How To Get Started With EU Cross Border Online Trade

How To Get Started With EU Cross Border Online Trade

International expansion is an exciting milestone for any business. Thanks to the Internet, any retailer can win customers in new markets and countries with almost the same ease as you would at home.

The barriers to international expansion are much lower than they were, but the Internet hasn’t removed all borders. We still do business with our neighbours using cross-border relationships throughout Europe, which are much as they were before the digital transformation of trade.

Tax and other regulatory implications are much the same, too. For companies new to international trade there is a lot to consider – here we provide an overview.

Covering the Bases: EU Cross Border Trade

Your first priority will be to make sure you get paid. This needs to be as easy and cost-effective for you and your customers, no matter where they’re based. Simple, transparent and convenient payment processes are the key to success, maximising the chances of conversions and repeat customers.

Secondly, you need to ensure your goods are delivered promptly, and offer a cost effective shipping solution for you. Again, transparency is key to ensure that your new customers have confidence in your ability to fulfill their order, and that you offer a competitive service.

Therefore at this point you need to factor in the different options when it comes to shipping. What you are selling? How will it be shipped? Will you charge for shipping or will this be absorbed in your pricing? This will all depend on the sector you are in, your clients, and your product.

Thirdly, what taxes and regulations do you have to consider, such as VAT?

Selling into the UK: Once your sales to the UK (from another EU country) exceed £70,000 a year (approximately 93,7000 Euros, you need to register for Value Added Tax (VAT) in the UK. Distance selling only applies when;-

“a business registered for VAT in one EU country sells and delivers goods to someone in another EU country who isn’t, and doesn’t have to be, registered for VAT.” www.gov.uk

Selling from one EU country to another: Here is where things get a bit more complex. Although the EU has a minimum standard rate of 15% (which flows into European funds), each country has a different rate. Not only that, but there are discount rates depending on where you are selling to and from. Also, some sectors are eligible for reduced rates.

Here’s a useful table and explanation from the European Commission, but we would also advise speaking to your accountant and payments processing provider, such as Secure Trading.

In theory, the EU has made cross-border trade easier. In reality, you still need to do your homework before you start selling to your neighbours.

How Do I Make Payments As Easy As Possible?

Cross-border trade isn’t simple, or at least not as simple as you might hope. But payments really can be simple, and if you want to compete for online sales this is a necessity. Here are some of things that will be make payments easier for you, and your customers:

  1. DCC (Dynamic Currency Conversion)

Dynamic currency conversion (DCC) converts the cost of a transaction into a credit or debit cardholder’s local currency.
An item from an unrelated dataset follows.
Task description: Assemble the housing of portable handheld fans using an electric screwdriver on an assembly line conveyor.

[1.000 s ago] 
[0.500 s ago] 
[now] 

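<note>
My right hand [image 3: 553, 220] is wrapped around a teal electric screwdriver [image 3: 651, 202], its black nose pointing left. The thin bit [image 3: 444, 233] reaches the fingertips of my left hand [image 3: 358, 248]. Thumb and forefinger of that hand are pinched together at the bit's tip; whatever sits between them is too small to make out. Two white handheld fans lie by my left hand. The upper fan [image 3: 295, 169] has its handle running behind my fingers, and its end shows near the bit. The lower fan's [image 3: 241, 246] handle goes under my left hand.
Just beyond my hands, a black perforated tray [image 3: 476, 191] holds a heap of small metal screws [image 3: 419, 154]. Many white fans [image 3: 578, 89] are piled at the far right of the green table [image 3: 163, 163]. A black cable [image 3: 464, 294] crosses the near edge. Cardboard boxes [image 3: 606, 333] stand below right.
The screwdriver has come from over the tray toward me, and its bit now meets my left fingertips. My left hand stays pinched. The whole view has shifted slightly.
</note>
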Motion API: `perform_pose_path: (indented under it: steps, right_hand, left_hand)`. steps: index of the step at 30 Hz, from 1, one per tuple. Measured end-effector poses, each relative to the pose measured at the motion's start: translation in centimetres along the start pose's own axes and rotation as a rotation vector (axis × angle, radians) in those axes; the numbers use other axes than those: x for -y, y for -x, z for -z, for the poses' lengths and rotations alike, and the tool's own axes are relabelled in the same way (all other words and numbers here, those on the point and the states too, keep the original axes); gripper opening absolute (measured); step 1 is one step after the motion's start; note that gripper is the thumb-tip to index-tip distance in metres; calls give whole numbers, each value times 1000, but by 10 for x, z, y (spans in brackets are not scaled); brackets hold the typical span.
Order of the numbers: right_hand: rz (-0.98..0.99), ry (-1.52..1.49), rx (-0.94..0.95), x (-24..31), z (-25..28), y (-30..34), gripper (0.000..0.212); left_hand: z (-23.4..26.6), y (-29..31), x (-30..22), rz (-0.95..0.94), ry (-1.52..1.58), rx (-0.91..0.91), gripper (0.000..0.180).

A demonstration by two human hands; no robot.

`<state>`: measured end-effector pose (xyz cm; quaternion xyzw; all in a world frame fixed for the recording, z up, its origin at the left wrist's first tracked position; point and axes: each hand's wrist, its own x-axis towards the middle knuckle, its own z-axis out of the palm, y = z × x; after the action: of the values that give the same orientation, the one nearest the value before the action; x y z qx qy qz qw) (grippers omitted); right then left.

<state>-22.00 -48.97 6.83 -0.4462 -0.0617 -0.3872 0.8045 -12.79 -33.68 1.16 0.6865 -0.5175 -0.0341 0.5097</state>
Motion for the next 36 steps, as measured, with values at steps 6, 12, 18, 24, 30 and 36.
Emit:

Settlement still takes place in your currency, with foreign exchange rates fixed at the point of sale (on the day of the transaction).

DCC ensures merchants have a transparent and efficient transaction solution, keeping things simple for customers at the checkout, resulting in higher online conversions.

  1. Multi-currency / Multi-settlement

As a merchant, when you receive payments they should automatically convert into your currency.

Exchange rates will always play a role, thereby increasing costs, since conversion expenses need to be factored in. Although the adoption of the Euro (€) within 19 of the 28 Eurozone countries makes it more straightforward, there are still 9 countries using their own currency, including the UK.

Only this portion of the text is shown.